Taking each line of the material below in turn, count those containing the string "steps". Provide the number alone.

[Data shown]

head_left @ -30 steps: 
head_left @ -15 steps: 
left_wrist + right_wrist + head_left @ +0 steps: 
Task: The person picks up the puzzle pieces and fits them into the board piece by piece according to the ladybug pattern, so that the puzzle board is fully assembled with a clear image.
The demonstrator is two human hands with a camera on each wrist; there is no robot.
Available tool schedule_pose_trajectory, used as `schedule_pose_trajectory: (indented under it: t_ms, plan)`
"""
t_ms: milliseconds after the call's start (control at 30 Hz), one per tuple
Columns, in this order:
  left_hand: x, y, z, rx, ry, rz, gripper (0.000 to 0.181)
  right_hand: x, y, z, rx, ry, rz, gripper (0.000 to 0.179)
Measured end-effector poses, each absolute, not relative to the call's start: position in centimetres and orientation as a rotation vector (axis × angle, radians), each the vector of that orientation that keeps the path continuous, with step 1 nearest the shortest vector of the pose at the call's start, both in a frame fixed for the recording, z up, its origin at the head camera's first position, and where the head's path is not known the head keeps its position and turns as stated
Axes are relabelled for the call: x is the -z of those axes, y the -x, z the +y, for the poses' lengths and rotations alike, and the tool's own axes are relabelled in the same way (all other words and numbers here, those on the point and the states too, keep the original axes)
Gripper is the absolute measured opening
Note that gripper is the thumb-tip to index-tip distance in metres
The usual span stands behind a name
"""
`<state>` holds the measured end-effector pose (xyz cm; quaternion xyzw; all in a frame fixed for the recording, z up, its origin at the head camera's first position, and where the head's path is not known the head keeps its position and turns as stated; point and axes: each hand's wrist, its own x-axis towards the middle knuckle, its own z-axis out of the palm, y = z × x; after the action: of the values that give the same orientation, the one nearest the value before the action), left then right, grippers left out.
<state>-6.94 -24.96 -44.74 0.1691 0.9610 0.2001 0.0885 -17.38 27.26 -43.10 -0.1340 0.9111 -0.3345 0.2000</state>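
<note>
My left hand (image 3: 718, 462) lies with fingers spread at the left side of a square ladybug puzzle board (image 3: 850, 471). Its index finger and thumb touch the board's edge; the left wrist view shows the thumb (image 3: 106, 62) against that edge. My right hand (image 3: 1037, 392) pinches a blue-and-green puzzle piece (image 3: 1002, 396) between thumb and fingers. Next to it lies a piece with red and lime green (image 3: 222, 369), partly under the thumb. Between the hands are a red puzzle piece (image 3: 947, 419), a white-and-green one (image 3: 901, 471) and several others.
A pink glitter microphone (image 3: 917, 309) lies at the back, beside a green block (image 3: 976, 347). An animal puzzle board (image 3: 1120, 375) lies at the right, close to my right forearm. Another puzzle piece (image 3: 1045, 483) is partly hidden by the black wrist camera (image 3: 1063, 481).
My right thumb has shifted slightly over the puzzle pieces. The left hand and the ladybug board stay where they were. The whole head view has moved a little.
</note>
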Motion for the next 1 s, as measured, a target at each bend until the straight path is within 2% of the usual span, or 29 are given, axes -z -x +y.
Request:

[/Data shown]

Reply to the task: 3